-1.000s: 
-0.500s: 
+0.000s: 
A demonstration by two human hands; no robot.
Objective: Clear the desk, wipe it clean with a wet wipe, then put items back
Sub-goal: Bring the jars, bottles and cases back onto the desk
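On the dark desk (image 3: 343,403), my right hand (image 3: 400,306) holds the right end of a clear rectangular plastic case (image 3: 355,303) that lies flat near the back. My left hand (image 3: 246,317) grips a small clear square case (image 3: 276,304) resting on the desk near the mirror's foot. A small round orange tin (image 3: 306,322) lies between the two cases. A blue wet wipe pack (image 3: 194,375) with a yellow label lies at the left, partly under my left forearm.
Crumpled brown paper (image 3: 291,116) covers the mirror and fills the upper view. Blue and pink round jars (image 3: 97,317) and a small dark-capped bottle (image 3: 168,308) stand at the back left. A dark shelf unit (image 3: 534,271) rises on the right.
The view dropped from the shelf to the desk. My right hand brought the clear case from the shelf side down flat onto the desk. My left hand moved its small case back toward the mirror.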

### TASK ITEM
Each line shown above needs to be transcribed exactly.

### RESPONSE TO THE TASK
-1.000s: 
-0.500s: 
+0.000s: 
A demonstration by two human hands; no robot.
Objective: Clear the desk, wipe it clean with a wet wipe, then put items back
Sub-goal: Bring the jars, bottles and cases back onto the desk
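On the dark desk (image 3: 343,403), my right hand (image 3: 400,306) holds the right end of a clear rectangular plastic case (image 3: 355,303) that lies flat near the back. My left hand (image 3: 246,317) grips a small clear square case (image 3: 276,304) resting on the desk near the mirror's foot. A small round orange tin (image 3: 306,322) lies between the two cases. A blue wet wipe pack (image 3: 194,375) with a yellow label lies at the left, partly under my left forearm.
Crumpled brown paper (image 3: 291,116) covers the mirror and fills the upper view. Blue and pink round jars (image 3: 97,317) and a small dark-capped bottle (image 3: 168,308) stand at the back left. A dark shelf unit (image 3: 534,271) rises on the right.
The view dropped from the shelf to the desk. My right hand brought the clear case from the shelf side down flat onto the desk. My left hand moved its small case back toward the mirror.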

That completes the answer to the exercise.